Card Data Security: The Harsh Reality for Retail SMBs

In Uncategorized on June 20, 2014 at 8:58 am


Card Data Security:  The Harsh Reality for Retail SMBs

Last week I was having a meeting with the CTO of a 130-location retail business.  This gentleman, whom we’ll call William, is way ahead of the curve as it pertains to his knowledge and insight of payments, POS systems and network security (he is truly a pleasure to speak and work with).  The private equity company that owns his current employer recently purchased a new group of restaurants on the east coast.  They sent William to assess the current state of technology within the restaurants.  Within five minutes of inspection William noticed Linksys routers (the kind you get at your local big box electronics store) sitting next to their relatively new POS systems servers.  William asked the current (probably not for long) IT guy if those routers were secured, to which the IT guy responded with a timid “ the firewall provided by the manufacturer.”  Dumbfounded, William realized that the only line of security between the restaurant’s network and the world, was an out-of-the-box firewall.  William self-admittedly does not even possess the skills of a low-level hacker, but within 5 minutes he was able to bypass the firewall, access the restaurant’s network, and secure their IP addresses.  For those of you who may not know, once you are this far, installing malware/keyloggers and stealing sensitive data is not difficult.This story can be told about thousands of small to medium sized businesses (SMBs) in the US.
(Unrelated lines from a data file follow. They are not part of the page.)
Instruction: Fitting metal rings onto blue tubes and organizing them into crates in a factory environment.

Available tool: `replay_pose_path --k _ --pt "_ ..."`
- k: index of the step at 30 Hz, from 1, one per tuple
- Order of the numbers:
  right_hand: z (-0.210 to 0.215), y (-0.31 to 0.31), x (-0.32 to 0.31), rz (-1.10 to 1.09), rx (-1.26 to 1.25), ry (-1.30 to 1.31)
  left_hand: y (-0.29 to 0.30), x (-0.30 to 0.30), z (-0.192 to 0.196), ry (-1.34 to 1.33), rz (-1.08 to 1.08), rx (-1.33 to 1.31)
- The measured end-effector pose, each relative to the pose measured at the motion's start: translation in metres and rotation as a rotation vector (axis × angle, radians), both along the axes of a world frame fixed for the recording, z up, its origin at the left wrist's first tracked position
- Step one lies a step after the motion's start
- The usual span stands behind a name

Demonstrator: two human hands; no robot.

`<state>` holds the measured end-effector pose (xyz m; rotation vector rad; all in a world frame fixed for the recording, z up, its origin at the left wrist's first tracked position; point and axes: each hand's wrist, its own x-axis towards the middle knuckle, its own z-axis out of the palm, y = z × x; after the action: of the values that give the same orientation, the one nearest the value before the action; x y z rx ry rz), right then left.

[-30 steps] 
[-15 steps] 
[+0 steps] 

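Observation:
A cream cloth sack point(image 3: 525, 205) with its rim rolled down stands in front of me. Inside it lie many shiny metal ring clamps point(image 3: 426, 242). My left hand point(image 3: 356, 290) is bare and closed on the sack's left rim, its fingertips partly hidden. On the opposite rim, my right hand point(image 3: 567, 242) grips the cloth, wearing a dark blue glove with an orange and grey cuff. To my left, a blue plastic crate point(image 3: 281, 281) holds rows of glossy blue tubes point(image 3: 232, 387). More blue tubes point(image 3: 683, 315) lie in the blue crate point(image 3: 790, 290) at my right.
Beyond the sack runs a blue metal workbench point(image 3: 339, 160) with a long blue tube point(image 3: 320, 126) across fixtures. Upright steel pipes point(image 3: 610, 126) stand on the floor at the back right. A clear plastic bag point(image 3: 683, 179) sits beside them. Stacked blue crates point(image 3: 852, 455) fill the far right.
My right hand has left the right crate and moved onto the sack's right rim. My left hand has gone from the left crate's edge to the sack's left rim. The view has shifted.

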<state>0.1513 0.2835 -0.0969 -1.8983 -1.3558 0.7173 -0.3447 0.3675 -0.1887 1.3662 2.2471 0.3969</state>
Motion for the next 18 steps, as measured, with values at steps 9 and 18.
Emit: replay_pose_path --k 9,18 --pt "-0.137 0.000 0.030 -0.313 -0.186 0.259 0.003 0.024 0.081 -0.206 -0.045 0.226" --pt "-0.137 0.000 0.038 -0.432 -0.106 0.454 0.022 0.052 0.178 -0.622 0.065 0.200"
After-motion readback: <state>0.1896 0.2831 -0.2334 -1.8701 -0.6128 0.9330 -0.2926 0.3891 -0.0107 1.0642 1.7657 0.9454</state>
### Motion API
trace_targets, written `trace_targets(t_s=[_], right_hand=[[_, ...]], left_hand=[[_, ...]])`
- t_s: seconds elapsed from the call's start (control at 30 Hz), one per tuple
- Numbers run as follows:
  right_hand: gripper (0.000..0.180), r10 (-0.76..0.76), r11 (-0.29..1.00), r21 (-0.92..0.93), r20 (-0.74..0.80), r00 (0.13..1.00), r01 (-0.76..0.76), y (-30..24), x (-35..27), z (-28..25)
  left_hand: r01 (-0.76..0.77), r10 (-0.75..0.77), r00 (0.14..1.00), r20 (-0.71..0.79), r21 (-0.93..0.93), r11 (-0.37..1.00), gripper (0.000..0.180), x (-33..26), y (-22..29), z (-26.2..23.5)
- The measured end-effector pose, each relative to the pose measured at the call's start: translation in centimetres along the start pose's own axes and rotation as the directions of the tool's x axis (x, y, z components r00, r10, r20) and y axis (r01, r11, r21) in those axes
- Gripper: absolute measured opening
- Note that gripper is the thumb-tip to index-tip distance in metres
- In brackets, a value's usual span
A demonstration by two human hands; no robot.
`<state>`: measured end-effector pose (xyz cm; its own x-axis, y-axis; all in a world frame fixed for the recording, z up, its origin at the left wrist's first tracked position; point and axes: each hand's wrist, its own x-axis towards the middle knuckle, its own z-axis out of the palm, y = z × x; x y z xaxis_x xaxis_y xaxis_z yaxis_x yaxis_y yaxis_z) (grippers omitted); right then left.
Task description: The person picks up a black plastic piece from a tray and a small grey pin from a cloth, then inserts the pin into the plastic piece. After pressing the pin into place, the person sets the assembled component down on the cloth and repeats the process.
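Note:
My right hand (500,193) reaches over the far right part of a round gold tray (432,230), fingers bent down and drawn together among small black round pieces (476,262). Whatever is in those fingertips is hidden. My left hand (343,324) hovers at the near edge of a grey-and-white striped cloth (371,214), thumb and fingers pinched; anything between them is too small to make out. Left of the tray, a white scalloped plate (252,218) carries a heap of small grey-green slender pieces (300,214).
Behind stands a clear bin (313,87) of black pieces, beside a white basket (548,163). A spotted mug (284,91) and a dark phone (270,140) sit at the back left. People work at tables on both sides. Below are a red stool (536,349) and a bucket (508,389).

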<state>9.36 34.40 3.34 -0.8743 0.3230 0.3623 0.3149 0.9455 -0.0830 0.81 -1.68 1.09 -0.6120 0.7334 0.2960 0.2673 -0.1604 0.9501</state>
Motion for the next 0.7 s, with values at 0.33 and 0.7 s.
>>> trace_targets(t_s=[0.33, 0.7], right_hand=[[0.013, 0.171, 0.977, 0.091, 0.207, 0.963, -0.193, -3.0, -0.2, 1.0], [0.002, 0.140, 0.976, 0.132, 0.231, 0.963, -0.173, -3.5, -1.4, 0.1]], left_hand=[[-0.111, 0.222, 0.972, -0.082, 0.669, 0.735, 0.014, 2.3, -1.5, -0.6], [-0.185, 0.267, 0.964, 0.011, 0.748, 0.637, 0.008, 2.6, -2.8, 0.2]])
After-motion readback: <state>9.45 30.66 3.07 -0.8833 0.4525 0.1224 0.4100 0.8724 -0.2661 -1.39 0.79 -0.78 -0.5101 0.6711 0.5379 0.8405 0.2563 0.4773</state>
Funds are tight as it is, and most would argue that the money is needed to operate their business.  Many SMBs I work with struggle some months to cover the litany of expenses just to keep their doors open.  Then there is the other side of the coin, SMBs who are doing well, making money, and investing in their company’s growth.  Many businesses focus on everything BUT their payments and data security infrastructure.

The Harsh Reality

These statistics were taken from the 2014 Symantic Internet Security Threat Report, and this is just a fraction of the data in the report.  I would encourage anyone who is interested in taking a deeper dive into this topic to download the full 97-page report.  Caution, it is scary.-The average cost to a business that suffers a breach in the US is $199 per record.
-The US has the highest average total organizational cost of a breach at $5.5+ Million.
-37% of breaches are the result of a malicious malware or other virus or CRIMINAL INSIDERS.
-62% of the data stolen when a business experiences a data breach is credit card data.
-E-commerce websites are the number one target for hackers.
-The average malicious data breach takes 80 days to detect and 180 days to resolve.
-Business with 1-500 employees comprise 41% of all attacks.I am parading these numbers in front of you because SMBs are targeted often and have the most to lose.  They are also targeted because they are the easiest to infiltrate and usually do not possess the resources to quickly catch the intruder.   The cost of a breach will put most SMBs into bankruptcy.  The Symantic ISTR report goes on to tell stories of businesses that were forced to seek bankruptcy protection, because the costs associated with the breach were, as the report states, “prohibitive”.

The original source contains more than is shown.